Farther down the beach, two women walked toward my wife and me, heads cast down, examining shells. As we neared my wife dropped a translucent green piece of sea glass behind her, a gift for the observant. We passed. Turning back, we saw one woman stop, exclaim, as she spied and scooped up the sea glass.

We walked on, smiling. That’s how it is: even in death, glory; even in worn-down remains, beauty. And surprise at the treasure God brings.

I’m Steve West.


NICK EICHER, HOST: Tomorrow: Washington Wednesday and the Iran nuclear talks.

Also, World Tour.

And, we’ll meet a seminary dropout serving God in the ordinary.

That and more tomorrow.

I’m Nick Eicher.

MARY REICHARD, HOST: And I’m Mary Reichard.

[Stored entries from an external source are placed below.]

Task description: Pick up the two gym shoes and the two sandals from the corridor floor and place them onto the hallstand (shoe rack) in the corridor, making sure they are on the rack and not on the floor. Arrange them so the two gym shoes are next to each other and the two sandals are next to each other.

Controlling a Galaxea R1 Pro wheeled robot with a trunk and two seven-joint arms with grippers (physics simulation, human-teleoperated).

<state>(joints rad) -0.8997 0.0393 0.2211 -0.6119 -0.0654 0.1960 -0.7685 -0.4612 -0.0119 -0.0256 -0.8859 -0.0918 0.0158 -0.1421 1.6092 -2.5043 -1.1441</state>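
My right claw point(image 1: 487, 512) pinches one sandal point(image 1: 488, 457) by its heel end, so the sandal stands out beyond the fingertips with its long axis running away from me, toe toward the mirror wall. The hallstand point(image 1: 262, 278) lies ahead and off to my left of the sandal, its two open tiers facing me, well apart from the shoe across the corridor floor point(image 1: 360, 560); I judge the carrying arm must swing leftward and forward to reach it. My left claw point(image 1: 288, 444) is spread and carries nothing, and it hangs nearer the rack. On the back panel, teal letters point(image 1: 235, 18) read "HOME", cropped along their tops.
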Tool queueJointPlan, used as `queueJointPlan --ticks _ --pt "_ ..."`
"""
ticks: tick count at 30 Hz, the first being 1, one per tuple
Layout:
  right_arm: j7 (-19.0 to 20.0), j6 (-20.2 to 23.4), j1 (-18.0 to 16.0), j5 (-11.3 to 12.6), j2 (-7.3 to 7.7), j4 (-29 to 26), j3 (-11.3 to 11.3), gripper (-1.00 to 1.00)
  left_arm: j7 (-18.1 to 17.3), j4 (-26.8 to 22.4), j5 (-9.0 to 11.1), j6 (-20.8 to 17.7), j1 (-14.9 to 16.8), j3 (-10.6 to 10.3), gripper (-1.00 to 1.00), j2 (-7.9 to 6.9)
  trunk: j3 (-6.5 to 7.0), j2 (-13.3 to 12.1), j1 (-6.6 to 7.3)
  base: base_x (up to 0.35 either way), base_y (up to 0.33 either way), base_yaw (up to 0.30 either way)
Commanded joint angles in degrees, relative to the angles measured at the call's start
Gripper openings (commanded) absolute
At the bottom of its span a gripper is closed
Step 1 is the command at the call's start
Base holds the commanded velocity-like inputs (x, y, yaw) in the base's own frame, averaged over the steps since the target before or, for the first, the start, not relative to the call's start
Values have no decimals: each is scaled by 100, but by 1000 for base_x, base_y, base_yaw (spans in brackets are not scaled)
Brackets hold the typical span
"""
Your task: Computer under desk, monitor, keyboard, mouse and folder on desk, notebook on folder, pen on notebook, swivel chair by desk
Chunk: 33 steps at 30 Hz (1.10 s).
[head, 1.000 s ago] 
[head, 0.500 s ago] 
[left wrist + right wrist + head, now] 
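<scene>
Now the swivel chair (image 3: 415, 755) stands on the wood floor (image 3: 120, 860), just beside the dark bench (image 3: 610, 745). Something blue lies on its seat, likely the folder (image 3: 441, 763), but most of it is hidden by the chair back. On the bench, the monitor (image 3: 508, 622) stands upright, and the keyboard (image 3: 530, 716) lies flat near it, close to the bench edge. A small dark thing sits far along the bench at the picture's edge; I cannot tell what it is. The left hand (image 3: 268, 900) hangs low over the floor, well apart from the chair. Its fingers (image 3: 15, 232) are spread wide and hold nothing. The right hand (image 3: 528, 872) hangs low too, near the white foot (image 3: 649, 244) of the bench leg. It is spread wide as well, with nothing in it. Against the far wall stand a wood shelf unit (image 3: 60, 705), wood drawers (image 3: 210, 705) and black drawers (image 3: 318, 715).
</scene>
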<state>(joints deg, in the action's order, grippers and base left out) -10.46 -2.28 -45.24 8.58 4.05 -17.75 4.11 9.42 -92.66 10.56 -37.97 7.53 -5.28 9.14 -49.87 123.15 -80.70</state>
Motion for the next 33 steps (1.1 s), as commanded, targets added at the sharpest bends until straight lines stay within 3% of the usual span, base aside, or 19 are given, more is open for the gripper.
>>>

The World and Everything in It comes to you from WORLD Radio.

WORLD’s mission is biblically objective journalism that informs, educates, and inspires.

The Bible says: The word of God is living and active, sharper than any two-edged sword, piercing to the division of soul and of spirit, of joints and of marrow, and discerning the thoughts and intentions of the heart. (Hebrews 4:12 ESV)

Go now in grace and peace.


WORLD Radio transcripts are created on a rush deadline. This text may not be in its final form and may be updated or revised in the future. Accuracy and availability may vary. The authoritative record of WORLD Radio programming is the audio record.